Hello 2013!

Well, it is another year and a new start for me, like so many others. Whilst I was miserable at being sick all over Christmas, it did have a benefit of allowing me to lose 3.5lbs, unheard of around Christmas! That’s not as impressive as it sounds, because I did stuff my face for the majority of November / December and also stopped going to the gym regularly due to back problems, but I thought I would take the opportunity to capitalise on the weight loss I have already had and try and lose some additional weight in the new year. I have always wanted to lose just under 1 stone to get me to my original weightwatchers goal (I never managed it!), and so this might be my chance.

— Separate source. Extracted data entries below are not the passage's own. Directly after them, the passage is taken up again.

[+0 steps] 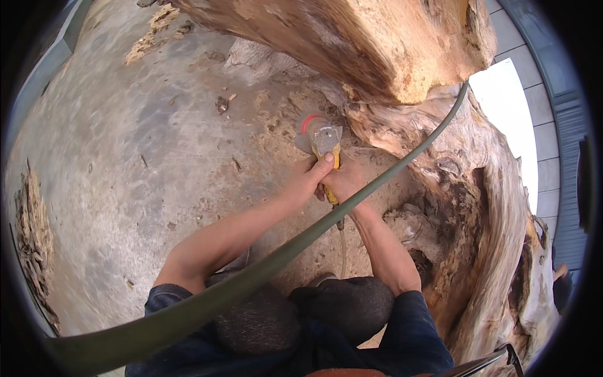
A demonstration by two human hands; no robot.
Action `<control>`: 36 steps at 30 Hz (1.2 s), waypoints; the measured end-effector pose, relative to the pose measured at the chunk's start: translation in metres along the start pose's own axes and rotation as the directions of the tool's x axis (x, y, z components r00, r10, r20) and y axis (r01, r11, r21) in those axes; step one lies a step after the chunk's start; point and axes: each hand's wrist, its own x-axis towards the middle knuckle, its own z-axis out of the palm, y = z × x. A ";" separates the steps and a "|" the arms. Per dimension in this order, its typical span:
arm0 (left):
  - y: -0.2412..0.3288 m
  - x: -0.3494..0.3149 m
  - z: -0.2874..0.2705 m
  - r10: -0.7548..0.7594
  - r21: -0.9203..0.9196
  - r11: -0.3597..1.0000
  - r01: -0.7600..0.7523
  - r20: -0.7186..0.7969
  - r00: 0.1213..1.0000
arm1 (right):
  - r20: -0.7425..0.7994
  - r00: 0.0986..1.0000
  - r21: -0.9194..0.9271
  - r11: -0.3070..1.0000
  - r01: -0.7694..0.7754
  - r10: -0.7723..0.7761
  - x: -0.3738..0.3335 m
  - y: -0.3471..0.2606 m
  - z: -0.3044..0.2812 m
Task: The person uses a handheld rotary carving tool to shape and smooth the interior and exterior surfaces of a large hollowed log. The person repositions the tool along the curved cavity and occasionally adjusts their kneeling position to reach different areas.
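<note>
Both my hands are wrapped round the yellow body of an angle grinder [326, 139], its grey head pointing away from me. My left hand [312, 174] grips from the left, with its thumb laid along the top. On the other side, my right hand [345, 180] closes round the body. The grinder's disc, blurred and with a red arc [306, 122], is beside the foot of a big weathered wood trunk [402, 129]; whether it touches the wood I cannot tell. A pale cord [343, 251] runs back from the tool towards my knees.
A long dark green band or hose [276, 254] crosses above my right forearm up to the trunk. Overhead juts a thick wood piece [352, 38]. Sawdust and chips lie on the concrete floor [125, 188]. Broken wood [34, 232] lies far left; a white panel [512, 110] stands behind the trunk.
</note>
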 end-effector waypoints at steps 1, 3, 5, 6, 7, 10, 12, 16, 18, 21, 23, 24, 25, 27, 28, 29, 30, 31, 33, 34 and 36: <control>-0.007 -0.004 -0.002 0.001 0.017 1.000 -0.001 0.021 1.000 | -0.022 0.999 -0.079 0.997 0.021 -0.023 -0.001 0.010 -0.002; 0.000 -0.011 -0.004 -0.080 0.152 0.987 0.060 0.124 0.989 | -0.033 0.994 -0.144 0.984 0.101 -0.106 0.003 0.047 -0.014; 0.014 -0.024 -0.009 -0.161 0.287 0.952 0.107 0.171 0.972 | 0.025 1.000 -0.070 0.997 0.017 -0.015 -0.014 0.035 -0.012; 0.023 -0.031 -0.010 -0.197 0.349 0.929 0.124 0.180 0.964 | 0.028 1.000 -0.017 1.000 -0.006 0.006 -0.016 0.043 -0.012; 0.026 -0.035 -0.010 -0.231 0.405 0.904 0.138 0.190 0.954 | 0.029 0.999 0.030 0.999 -0.030 0.030 -0.020 0.052 -0.016; 0.013 -0.033 -0.023 -0.246 0.473 0.868 0.154 0.141 0.959 | -0.011 0.994 0.242 0.964 -0.107 0.113 -0.025 0.078 -0.020; 0.024 -0.033 -0.020 -0.157 0.333 0.934 0.131 0.050 0.986 | 0.003 0.987 0.354 0.923 -0.151 0.161 -0.021 0.111 -0.032; 0.079 -0.020 -0.014 0.257 0.082 0.965 -0.247 -0.141 0.956 | -0.055 0.983 0.366 0.920 -0.141 0.173 -0.034 0.124 -0.051; 0.119 -0.022 -0.010 0.444 -0.006 0.891 -0.453 -0.186 0.876 | -0.063 0.981 0.355 0.923 -0.151 0.184 -0.039 0.126 -0.051; 0.158 -0.010 0.005 0.608 -0.021 0.778 -0.628 -0.230 0.760 | -0.038 0.985 0.361 0.922 -0.143 0.168 -0.036 0.139 -0.058; 0.169 -0.012 0.005 0.634 -0.013 0.757 -0.653 -0.224 0.740 | 0.008 0.985 0.375 0.913 -0.161 0.170 -0.035 0.145 -0.055; 0.172 -0.018 0.009 0.620 0.032 0.779 -0.627 -0.189 0.761 | 0.027 0.987 0.384 0.910 -0.159 0.162 -0.036 0.146 -0.051; 0.172 -0.023 0.014 0.605 0.069 0.795 -0.603 -0.162 0.780 | 0.044 0.987 0.382 0.911 -0.158 0.153 -0.038 0.145 -0.049; 0.161 -0.039 0.025 0.524 0.171 0.849 -0.500 -0.160 0.836 | 0.098 0.983 0.358 0.916 -0.183 0.158 -0.041 0.141 -0.045; 0.151 -0.047 0.038 0.441 0.221 0.887 -0.406 -0.142 0.886 | 0.100 0.981 0.335 0.923 -0.188 0.164 -0.042 0.138 -0.050; 0.137 -0.060 0.041 0.296 0.278 0.927 -0.253 -0.123 0.947 | 0.120 0.979 0.304 0.933 -0.193 0.163 -0.039 0.135 -0.052; 0.132 -0.077 0.042 0.105 0.401 0.913 -0.078 -0.044 0.994 | 0.138 0.979 0.320 0.929 -0.185 0.147 -0.037 0.134 -0.048; 0.133 -0.097 0.047 -0.097 0.528 0.845 0.086 -0.006 0.995 | 0.165 0.978 0.337 0.926 -0.174 0.123 -0.036 0.134 -0.042; 0.128 -0.132 0.051 -0.184 0.680 0.733 0.021 0.168 0.969 | 0.242 0.966 0.330 0.929 -0.169 0.090 -0.022 0.148 -0.034; 0.135 -0.141 0.061 -0.171 0.716 0.695 -0.065 0.253 0.952 | 0.248 0.965 0.330 0.930 -0.165 0.083 -0.022 0.149 -0.033; 0.161 -0.150 0.091 -0.168 0.623 0.777 -0.089 0.341 0.925 | 0.216 0.974 0.335 0.932 -0.138 0.066 -0.019 0.148 -0.037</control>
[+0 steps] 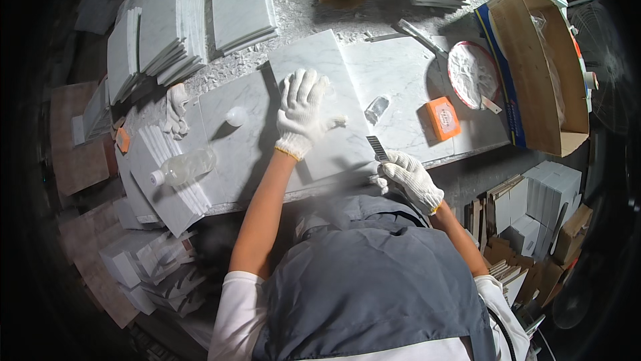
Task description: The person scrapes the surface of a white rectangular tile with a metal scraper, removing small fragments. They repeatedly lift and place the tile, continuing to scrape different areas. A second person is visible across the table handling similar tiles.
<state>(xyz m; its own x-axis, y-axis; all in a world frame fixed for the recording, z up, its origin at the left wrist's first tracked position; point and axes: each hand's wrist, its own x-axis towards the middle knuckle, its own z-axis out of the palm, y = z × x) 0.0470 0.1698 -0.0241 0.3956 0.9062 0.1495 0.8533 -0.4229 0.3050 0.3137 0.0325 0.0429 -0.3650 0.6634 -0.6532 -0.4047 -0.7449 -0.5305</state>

However, I do realise I am amongst thousands (if not millions) of people who are also making that same pledge … the majority of whom will fail of course. Well, I’ll see. Ideally I would lose the stubborn few pounds and then get back to eating healthily and my 80/20 rule.

So how will that work? Well, I have dusted off my old weightwatchers books and am following “vintage points” which is how I originally lost my weight (and then followed the overall principles to maintain a few pounds off goal). I am fortunate to belong to a very supportive Facebook group to try and keep on track, so I won’t be going to classes or pay money for the online option (it’s not worth it as I won’t be following their propoints plan).

Having turned 36 since I last pointed, I was disappointed to see I am only on 19 points per day this time around. Next week will be easier for me because I will be back at work, but this week is going to be a challenge … still plenty of treats in the house and I hate waste so I want to eat them all! I never even finished my Hotel Chocolat advent calendar and those little cuties are singing out to me all day …

Anyway, yesterday, 1 January, was as good a day as any to start, and I ended up eating 14.5 points over the day. I know you are ¬†supposed to eat all your points, and normally I would, but as my stomach is not 100% back to normal I didn’t see the point in forcing myself to eat them. I also planned my meals for the next week and a bit, as I always found I was most successful by being a bit obsessive, and I am a bit OCD anyway so love planning meals (it appeals to my greedy nature).

Tonight I am going to try sous vide salmon – 50 minutes at 140 degrees – plus some new potatoes and veg. My mum is visiting tomorrow and so I will do one of my old Weightwatchers favourites – prawns sauteed in some garlic, chilli and olive oil and mixed with chopped fresh tomatoes, stirred into some pasta. It is a very low points meal (around 6vps for a decent portion) and is super tasty so it is a good choice for watching weight. Depending on what I have for breakfast and lunch, I might be able to accommodate a piece or two of crusty bread to mop up the sauce. I haven’t decided on any pudding yet – I will need to consult my old recipe plans for some ideas.

On Friday I have planned a cottage pie, and then I will be making sous vide steak with salad on Saturday. On Sunday we’re visiting a friend for Sunday lunch so I will need to save my allocation for that by eating low or zero points food for breakfast. Monday is back at work and I will be planning porridge, apple and cinnamon for breakfast each day, veg soup for lunch and then normal but healthy dinners (chicken stirfry on Monday and lamb casserole on Tuesday to start).

It’s not going to be easy, but I do feel very motivated to stick to the plan and lose those pesky pounds. Regarding my back, I had an MRI scan today and expect the results on Tuesday, so I hope to finally find out what is wrong and get back to the gym next week.

Good luck to anyone who is doing the same. I am looking forward to continuing to eat well, but a little more wisely than I did during December!